Law, Weathers & Richardson, P.C. (by Robert A. Buchanan), Grand Rapids, for Thomas P. Jeakle.

Before: SMOLENSKI, P.J., and McDONALD and SAAD, JJ.

SAAD, J.

I NATURE OF THE CASE

This appeal is the most recent chapter in the tangled legal and financial affairs of the law firm Bailey & Koetje, P.C. (B & K). Before the firm's dissolution, each of the three partners personally guaranteed a portion of a loan made by plaintiff to B & K. Following the firm's dissolution, plaintiff attempted to collect the guaranteed amount. Although his two partners paid their share of the loan as required by the guarantee, defendant/third-party plaintiff, Donald M. Bailey (defendant) refused to pay, and plaintiff sued. Defendant sued the third-party defendants on a variety of common-law theories. On October 8, 1996, the trial court dismissed the third-party defendants on summary disposition. On January 14, 1997, the trial court ordered summary disposition in plaintiff's favor against defendant. Defendant now appeals as of right from both summary disposition orders, and also from an order awarding attorney fees to the third-party defendants under MCR 2.114(E) or (F). Because defendant Bailey's defense to the loan is wholly frivolous, as are his claims against third-party defendants, we affirm the summary disposition orders. The question of first impression raised by the sanctions assessed against defendant is whether a pro se litigant may be awarded attorney fees. We answer no because a pro se litigant has not incurred attorney fees as these terms are used in the relevant court rules and statute. However, we remand with instructions to the trial court to use its discretion under MCR 2.114(E) to formulate an appropriate sanction against defendant for frivolous litigation. 1

II FACTS AND PROCEEDINGS

Defendant and third-party defendants James L. Koetje and Donald R. France were partners in the law firm Bailey & Koetje, P.C. On August 17, 1994, plaintiff, a bank, extended credit to B & K, documented by an unsecured demand note for $100,000. In connection with the loan, defendant, Koetje, and France each signed a guarantee that limited each signatory's liability to thirty percent of the total debt.

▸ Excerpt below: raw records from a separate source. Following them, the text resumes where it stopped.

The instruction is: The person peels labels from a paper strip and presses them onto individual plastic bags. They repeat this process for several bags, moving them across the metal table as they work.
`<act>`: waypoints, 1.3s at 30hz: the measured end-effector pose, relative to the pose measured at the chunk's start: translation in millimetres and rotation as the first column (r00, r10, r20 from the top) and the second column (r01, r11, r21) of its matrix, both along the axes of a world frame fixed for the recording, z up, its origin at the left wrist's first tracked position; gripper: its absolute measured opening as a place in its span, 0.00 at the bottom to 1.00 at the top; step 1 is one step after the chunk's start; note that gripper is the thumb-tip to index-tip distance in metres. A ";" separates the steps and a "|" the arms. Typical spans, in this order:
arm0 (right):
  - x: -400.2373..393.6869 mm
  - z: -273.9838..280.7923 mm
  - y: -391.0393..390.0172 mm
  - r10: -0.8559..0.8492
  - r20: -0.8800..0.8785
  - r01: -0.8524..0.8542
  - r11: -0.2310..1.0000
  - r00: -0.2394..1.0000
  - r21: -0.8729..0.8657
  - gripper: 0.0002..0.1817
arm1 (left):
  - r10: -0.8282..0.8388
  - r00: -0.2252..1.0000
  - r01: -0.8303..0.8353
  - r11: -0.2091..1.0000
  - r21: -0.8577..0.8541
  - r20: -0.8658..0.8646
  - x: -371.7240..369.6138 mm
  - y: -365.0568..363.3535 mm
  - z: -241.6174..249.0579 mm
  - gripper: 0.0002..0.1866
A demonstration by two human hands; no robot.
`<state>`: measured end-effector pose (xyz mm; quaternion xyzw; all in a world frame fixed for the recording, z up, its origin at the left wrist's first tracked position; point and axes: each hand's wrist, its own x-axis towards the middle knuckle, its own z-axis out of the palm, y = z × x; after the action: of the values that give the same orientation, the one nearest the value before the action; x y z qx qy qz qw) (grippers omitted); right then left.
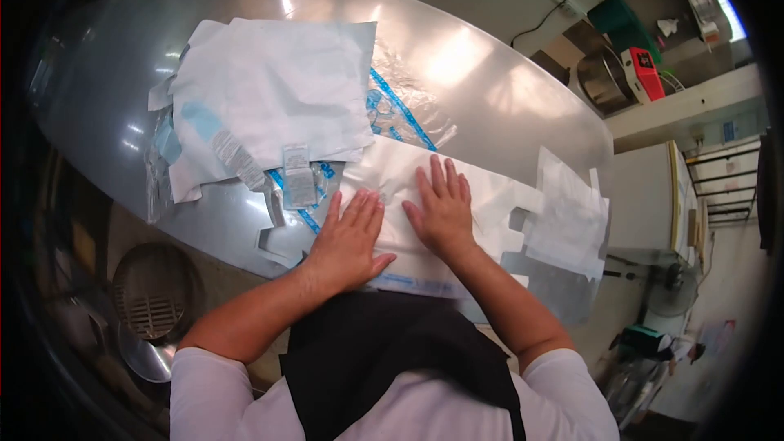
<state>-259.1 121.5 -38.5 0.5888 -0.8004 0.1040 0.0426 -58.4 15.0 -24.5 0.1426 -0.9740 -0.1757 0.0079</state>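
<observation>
Both my hands lie flat, fingers spread, on a white sheet-like pouch (490,196) with a blue strip along its near edge, at the front of a shiny metal table (490,90). My left hand (349,238) presses the pouch's left part. My right hand (442,206) rests just right of it, palm down. Neither hand grips anything.
A pile of white and blue sheets and clear plastic packets (269,98) covers the table's left. A smaller stack of white sheets (567,216) lies at the right. A round metal grate (151,294) sits on the floor at left. A red device (645,72) stands at the far right.
</observation>
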 end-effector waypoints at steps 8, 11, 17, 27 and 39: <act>-4.5 -16.8 32.3 -0.056 -0.091 0.047 0.994 0.994 -0.097 0.21 | 0.183 0.966 -0.161 0.979 0.128 -0.183 17.0 5.3 17.0 0.40; -0.6 -9.5 31.3 0.006 -0.033 -0.012 0.982 0.999 -0.188 0.15 | 0.319 0.918 -0.283 0.943 0.174 -0.237 34.9 19.6 17.5 0.37; 11.5 31.7 40.6 0.096 0.358 0.072 0.901 0.929 -0.428 0.10 | 0.430 0.815 -0.267 0.874 0.406 -0.390 32.7 19.5 12.6 0.34; 1.0 101.5 82.0 0.218 0.653 0.146 0.878 0.725 -0.455 0.08 | 0.677 0.711 -0.129 0.393 0.910 -0.192 -5.4 5.1 52.9 0.21; -52.8 88.3 111.2 0.196 0.862 0.126 0.950 0.468 -0.284 0.16 | 0.576 0.783 0.063 0.301 0.952 -0.234 -23.4 40.0 119.0 0.22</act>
<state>-311.9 232.6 49.8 0.4525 -0.6678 0.5168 -0.2868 -81.8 54.9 94.5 0.2282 -0.6099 -0.7233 0.2297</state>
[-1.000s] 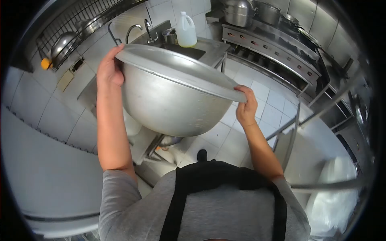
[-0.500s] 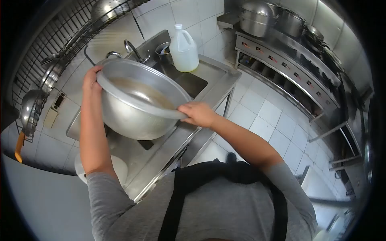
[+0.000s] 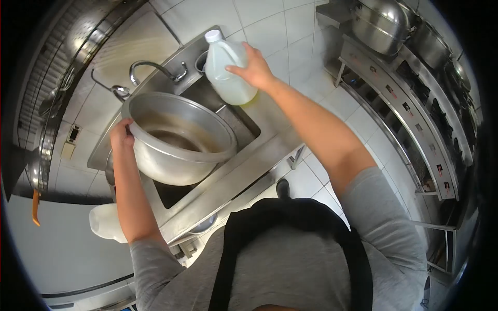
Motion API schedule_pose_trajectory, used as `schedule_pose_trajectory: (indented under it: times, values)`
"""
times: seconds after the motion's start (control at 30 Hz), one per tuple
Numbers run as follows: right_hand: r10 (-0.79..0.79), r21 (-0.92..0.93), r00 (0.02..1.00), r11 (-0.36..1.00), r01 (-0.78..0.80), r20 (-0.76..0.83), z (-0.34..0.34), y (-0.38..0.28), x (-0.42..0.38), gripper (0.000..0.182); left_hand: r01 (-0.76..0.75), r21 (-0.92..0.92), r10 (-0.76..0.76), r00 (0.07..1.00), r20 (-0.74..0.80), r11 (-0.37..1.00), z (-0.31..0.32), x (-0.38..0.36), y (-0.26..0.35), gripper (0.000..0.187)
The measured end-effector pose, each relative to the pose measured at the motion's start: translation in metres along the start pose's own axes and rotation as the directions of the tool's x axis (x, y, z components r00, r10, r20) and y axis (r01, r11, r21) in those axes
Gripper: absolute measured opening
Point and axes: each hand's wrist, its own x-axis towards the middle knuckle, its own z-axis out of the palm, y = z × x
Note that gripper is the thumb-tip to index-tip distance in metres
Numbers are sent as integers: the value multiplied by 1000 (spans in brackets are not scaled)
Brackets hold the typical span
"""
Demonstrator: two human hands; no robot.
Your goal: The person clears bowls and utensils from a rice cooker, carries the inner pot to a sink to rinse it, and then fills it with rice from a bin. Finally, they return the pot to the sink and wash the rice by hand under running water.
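The biggest change was in the large steel bowl (image 3: 179, 137): a second before it had hung in mid-air between both hands, well short of the sink; half a second before it was over the sink's edge; now it sat at centre left of the frame, tilted on the stainless sink unit (image 3: 249, 155), with a film of cloudy liquid lying in its bottom. That suggested the carrying was over and the work had shifted to what goes into the bowl. The left hand (image 3: 122, 136) had stayed clamped on the bowl's near rim at the left, fingers curled over the edge. The right hand (image 3: 252, 67) had let go of the rim and reached to the upper middle of the frame, where it was wrapped around the side of a translucent plastic jug (image 3: 227, 72) with a white cap, holding pale yellowish liquid; whether the jug was lifted or resting on the sink ledge could not be told. The sink unit ran diagonally from upper left to centre, with a curved tap (image 3: 150, 70) just above the bowl. Behind it was white tiled wall, below it white floor tiles, and a steel cooking range (image 3: 410, 103) lined the right edge.
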Motion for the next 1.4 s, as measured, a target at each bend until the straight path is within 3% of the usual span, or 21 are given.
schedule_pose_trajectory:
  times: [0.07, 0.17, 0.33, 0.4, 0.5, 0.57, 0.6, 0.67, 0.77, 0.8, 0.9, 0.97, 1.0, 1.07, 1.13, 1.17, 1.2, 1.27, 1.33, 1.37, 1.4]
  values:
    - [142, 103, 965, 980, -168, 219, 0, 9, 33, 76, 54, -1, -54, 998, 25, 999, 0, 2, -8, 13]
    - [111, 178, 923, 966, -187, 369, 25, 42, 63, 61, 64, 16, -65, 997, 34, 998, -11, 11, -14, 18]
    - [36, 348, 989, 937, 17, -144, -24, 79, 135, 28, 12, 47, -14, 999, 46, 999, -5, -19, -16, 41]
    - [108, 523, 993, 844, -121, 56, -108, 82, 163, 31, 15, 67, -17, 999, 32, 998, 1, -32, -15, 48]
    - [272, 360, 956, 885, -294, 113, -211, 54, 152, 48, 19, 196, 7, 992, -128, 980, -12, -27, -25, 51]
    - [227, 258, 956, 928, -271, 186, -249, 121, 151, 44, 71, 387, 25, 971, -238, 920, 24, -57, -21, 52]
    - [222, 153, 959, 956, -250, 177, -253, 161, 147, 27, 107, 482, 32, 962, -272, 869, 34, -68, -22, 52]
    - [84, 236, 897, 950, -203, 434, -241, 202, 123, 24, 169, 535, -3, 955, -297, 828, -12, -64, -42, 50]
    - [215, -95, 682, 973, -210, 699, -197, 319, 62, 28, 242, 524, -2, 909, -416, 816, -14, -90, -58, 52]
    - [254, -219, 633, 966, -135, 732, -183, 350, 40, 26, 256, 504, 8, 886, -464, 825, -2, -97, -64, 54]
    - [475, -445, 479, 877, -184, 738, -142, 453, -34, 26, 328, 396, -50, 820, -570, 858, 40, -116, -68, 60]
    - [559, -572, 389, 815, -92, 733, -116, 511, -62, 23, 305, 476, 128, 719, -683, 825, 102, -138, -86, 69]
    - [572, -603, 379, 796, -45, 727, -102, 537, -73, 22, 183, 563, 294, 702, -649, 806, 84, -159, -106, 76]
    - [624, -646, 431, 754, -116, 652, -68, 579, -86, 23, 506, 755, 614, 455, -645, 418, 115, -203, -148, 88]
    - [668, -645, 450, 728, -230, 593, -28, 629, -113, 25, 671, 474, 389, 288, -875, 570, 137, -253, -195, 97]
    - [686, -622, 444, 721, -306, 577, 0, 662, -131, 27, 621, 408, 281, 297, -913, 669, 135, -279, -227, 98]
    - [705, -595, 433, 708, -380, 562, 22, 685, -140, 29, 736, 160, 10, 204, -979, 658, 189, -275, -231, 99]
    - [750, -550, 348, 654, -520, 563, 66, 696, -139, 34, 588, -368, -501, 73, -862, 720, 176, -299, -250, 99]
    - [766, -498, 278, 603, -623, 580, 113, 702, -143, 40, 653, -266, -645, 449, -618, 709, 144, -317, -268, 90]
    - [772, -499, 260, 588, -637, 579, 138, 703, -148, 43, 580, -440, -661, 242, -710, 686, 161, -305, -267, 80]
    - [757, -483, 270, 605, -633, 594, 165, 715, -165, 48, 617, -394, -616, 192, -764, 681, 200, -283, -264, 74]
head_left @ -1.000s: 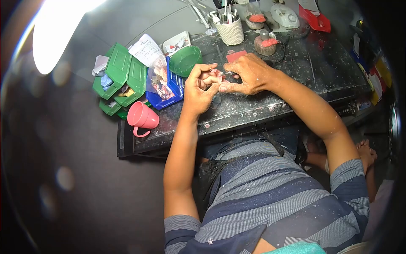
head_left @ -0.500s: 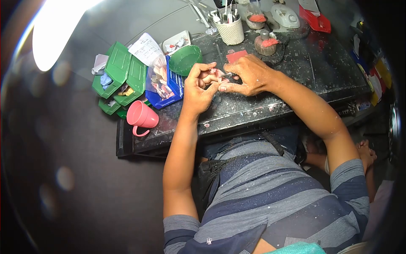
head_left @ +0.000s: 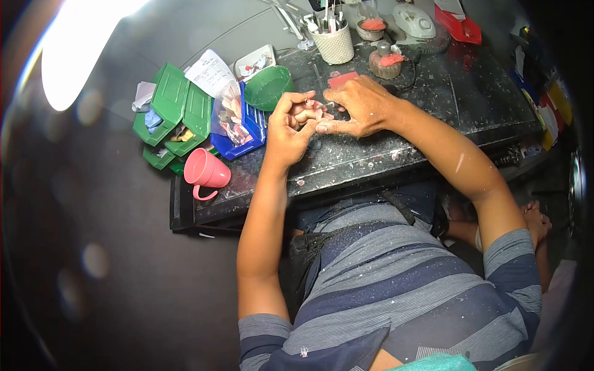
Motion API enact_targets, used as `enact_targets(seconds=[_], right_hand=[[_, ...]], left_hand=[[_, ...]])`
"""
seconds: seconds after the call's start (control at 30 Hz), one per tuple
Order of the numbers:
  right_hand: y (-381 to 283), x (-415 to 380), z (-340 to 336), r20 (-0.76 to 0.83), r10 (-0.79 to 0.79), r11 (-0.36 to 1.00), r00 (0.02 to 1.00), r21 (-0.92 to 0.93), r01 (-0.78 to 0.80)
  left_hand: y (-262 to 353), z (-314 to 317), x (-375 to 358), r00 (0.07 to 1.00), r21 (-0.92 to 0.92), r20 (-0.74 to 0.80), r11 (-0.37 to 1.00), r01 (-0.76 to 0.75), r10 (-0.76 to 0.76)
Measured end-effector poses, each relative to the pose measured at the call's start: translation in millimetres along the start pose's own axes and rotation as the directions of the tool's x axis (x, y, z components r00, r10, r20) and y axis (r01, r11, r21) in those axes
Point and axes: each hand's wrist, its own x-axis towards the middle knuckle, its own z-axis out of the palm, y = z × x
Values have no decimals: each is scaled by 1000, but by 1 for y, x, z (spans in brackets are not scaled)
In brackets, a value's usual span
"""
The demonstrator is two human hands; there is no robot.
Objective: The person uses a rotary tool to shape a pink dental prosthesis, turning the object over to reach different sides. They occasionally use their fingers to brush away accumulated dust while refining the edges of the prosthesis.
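Blown-out glare upper left; dark vignetted fisheye edges; lens-flare spots; centre evenly lit, sharp

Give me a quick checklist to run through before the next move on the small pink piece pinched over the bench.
1. Left hand grips the small pink piece: ok, fingers curled around it.
2. Right hand steadied: ok, it rests on the dark bench top.
3. What the right fingertips hold: cannot tell, too small to see.
4. Green bowl clear of the hands: ok, just left of them and apart.
5. Pink cup safely placed: not ok, it lies on its side near the bench's front left edge.
6. Bench surface clean: not ok, pale flecks cover it.
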Motion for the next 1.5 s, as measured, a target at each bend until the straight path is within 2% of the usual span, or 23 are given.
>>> enact_targets(seconds=[0.17,0.23,0.43,0.67,0.9,1.0,1.17,1.4,1.5], right_hand=[[4,0,2,-15,-34,999,999,-12,34],[4,1,3,-35,-34,999,999,-29,33],[4,-2,7,-74,-79,996,994,-35,76],[6,0,8,-106,-84,996,991,-21,83],[2,-1,8,-84,-56,998,995,8,57],[0,0,1,-19,-13,1000,1000,28,14],[6,0,7,-87,-68,998,994,-9,67],[5,-1,5,-63,-59,998,996,-12,59],[6,1,7,-124,-88,996,988,-40,83]], left_hand=[[-2,-1,1,1000,-19,10,1000,12,-12],[-4,0,2,999,-5,2,999,-40,40],[1,0,0,1000,-33,15,999,8,-8],[-1,1,1,1000,-13,-1,1000,-24,24],[-2,-1,1,1000,-34,-1,999,-13,13],[-2,0,1,1000,-30,5,999,-11,11],[0,0,1,1000,-50,22,999,14,-13],[0,0,1,999,-49,35,999,-4,6],[-2,-2,1,999,-51,44,999,3,-1]])
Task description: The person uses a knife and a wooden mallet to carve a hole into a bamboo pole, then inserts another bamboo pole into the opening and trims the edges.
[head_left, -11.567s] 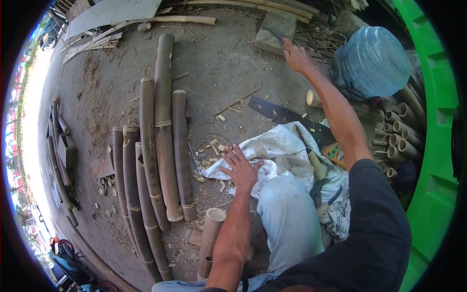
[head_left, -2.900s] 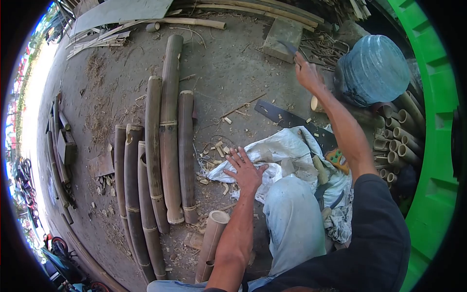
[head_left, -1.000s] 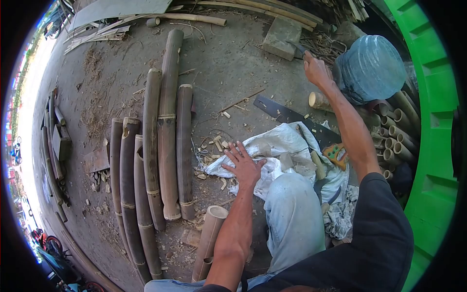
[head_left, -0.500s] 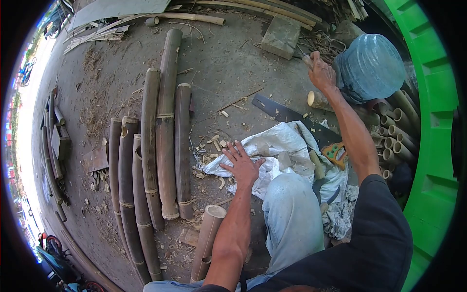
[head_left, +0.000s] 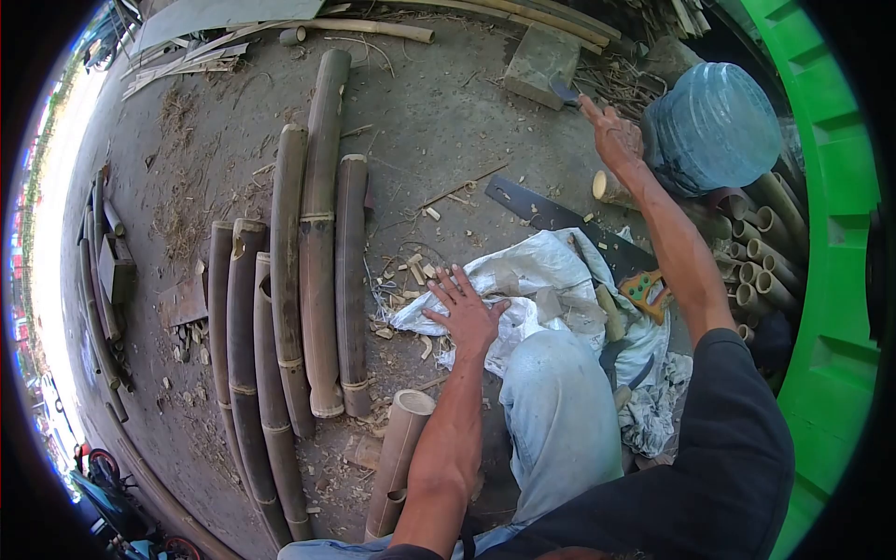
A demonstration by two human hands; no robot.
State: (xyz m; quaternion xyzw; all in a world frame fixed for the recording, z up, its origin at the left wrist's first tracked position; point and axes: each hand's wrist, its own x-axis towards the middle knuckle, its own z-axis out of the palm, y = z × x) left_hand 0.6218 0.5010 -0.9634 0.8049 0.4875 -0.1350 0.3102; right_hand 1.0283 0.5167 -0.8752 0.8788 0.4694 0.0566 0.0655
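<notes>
right hand (head_left: 618, 140) has its grip clamped round a small curved knife (head_left: 563, 91), fingers wrapped on the handle so most of that is hidden. blade looks dull gray and bent, but it's tiny from up here so the edge is hard to make out. it's right at the near corner of a gray stone block (head_left: 543, 65), and i can't tell if the two actually touch. big blue water jug (head_left: 714, 126) is just beside that hand.

left hand (head_left: 467, 315) has its grip wide apart, fingers spread, back of the hand up on a crumpled white sack (head_left: 537, 266), palm hidden. the knee (head_left: 558, 383) blocks some of the sack, a handsaw (head_left: 523, 199) lies along its far side, and the left forearm partly covers a cut bamboo tube (head_left: 406, 439).
</notes>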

Koetje subsequently commenced a dissolution action against B & K. In the dissolution action, third-party defendant Wardrop & Wardrop, P.C. (W & W) represented B & K, and third-party defendant Schenk, Boncher & Prasher, P.C. (S, B & P) represented Koetje. In the dissolution action, the trial court appointed third-party defendant Thomas P. Jeakle as a special master to wind down B & K's affairs. 2 B & K has also been involved in bankruptcy proceedings in late 1995 and early 1996. On May 12, 1995, the trial court entered an order dissolving the corporation in accordance with an arbitration the court conducted at the parties' request.

On December 21, 1995, plaintiff demanded from B & K's partners payment of the amount each had guaranteed, including $23,189.32 from defendant. Koetje and France satisfied the obligation, but defendant refused to pay. Plaintiff commenced this lawsuit on January 11, 1996. Defendant filed a third-party complaint, which we can only characterize as rambling and incomprehensible. Defendant alleged that Koetje and B & K fraudulently induced him to guarantee the loan by misrepresenting that Koetje was an officer of B & K. (Defendant has not explained how he could not have known whether Koetje was an officer of B & K, or how such a misrepresentation would have induced him to sign the documents.) Defendant also alleged "wrongful constructive execution [sic]" or "intentional or reckless infliction of severe mental distress" against Koetje. Defendant also sought relief from the corporate dissolution order on the grounds of "mistake, neglect, fraud, misrepresentation, misconduct and/or other reasons." Finally, defendant alleged that the third-party defendants conspired to deprive him of assets to Koetje's benefit. 3

Koetje and B & K moved for summary disposition pursuant to MCR 2.116(C)(6) (prior action), (C)(7) (prior judgment), and (C)(8) (failure to state claim on which relief can be granted). They argued that defendant's third-party claims reiterated issues raised and resolved in the prior dissolution and bankruptcy actions, and that res judicata, collateral estoppel, or judicial estoppel precluded these claims. Defendant did not file a formal response to the summary disposition motion and did not appear at the motion hearing. He did, however, file an affidavit that did not coherently address the summary disposition motions. Because defendant failed to meaningfully respond to any of the persuasive arguments the third-party defendants raised, the trial court granted summary disposition for all the third-party defendants. The trial court also awarded sanctions, including attorney fees, to third-party defendants under MCR 2.114. Koetje and S, B & P, who represented themselves in the litigation, were awarded attorney fees.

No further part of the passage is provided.